* Exercise instructions
From the very first line down to the line containing "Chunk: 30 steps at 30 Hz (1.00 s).", write out the material exactly as it appears, and no more.

* Information supplied
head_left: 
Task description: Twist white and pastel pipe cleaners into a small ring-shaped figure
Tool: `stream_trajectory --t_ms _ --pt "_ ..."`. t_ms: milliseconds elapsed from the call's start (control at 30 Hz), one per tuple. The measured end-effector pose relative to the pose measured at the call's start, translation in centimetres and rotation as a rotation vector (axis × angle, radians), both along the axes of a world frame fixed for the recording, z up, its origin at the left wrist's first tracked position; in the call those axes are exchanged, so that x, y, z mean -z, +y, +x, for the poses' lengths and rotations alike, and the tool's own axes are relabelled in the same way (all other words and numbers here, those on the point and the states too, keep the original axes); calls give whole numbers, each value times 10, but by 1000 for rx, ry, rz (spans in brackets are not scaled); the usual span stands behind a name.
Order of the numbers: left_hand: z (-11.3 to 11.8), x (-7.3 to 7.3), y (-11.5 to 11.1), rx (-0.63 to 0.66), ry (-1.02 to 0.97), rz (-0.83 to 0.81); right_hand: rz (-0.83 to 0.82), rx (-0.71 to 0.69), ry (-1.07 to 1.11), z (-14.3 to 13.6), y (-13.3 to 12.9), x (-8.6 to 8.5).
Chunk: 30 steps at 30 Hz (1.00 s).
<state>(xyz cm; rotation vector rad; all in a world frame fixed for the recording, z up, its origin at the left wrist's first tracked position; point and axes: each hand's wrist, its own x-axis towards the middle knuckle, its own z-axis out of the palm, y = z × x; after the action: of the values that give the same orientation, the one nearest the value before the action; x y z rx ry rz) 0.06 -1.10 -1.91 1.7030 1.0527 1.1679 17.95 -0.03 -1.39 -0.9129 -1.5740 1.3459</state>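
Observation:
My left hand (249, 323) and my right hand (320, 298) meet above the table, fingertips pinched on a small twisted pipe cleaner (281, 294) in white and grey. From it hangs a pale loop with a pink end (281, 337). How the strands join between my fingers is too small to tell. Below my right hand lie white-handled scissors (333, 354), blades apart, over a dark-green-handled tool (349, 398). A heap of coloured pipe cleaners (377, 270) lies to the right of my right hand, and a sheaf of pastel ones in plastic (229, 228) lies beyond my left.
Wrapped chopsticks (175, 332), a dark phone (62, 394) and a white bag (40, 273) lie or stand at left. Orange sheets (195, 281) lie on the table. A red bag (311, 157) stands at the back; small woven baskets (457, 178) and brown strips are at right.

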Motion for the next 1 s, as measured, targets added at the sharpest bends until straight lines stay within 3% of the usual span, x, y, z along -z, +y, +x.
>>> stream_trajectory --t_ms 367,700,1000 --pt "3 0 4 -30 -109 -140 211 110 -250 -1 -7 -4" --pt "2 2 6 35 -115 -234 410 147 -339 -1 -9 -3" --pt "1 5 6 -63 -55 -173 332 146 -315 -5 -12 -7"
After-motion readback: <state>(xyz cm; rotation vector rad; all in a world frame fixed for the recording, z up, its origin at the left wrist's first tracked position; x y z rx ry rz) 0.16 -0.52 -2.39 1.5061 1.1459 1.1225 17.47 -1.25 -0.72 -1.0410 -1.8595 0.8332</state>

* Response to the exercise
head_left: 
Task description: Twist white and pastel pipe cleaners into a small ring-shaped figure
Tool: `stream_trajectory --t_ms _ --pt "_ ..."`. t_ms: milliseconds elapsed from the call's start (control at 30 Hz), one per tuple. The measured end-effector pose relative to the pose measured at the call's start, translation in centimetres and rotation as a rotation vector (axis × angle, radians), both along the axes of a world frame fixed for the recording, z up, its origin at the left wrist's first tracked position; in the call those axes are exchanged, so that x, y, z mean -z, +y, +x, for the poses' lengths and rotations alike, and the tool's own axes are relabelled in the same way (all other words and numbers here, those on the point and the states too, keep the original axes); calls give whole numbers, each value times 10, but by 1000 for rx, ry, rz (spans in brackets are not scaled); the usual span stands behind a name.
Order of the numbers: left_hand: z (-11.3 to 11.8), x (-7.3 to 7.3), y (-11.5 to 11.1), rx (-0.63 to 0.66), ry (-1.02 to 0.97), rz (-0.83 to 0.81); right_hand: rz (-0.83 to 0.82), rx (-0.71 to 0.69), ry (-1.07 to 1.11), z (-14.3 to 13.6), y (-13.3 to 12.9), x (-8.6 to 8.5).
Chunk: 30 steps at 30 Hz (1.00 s).

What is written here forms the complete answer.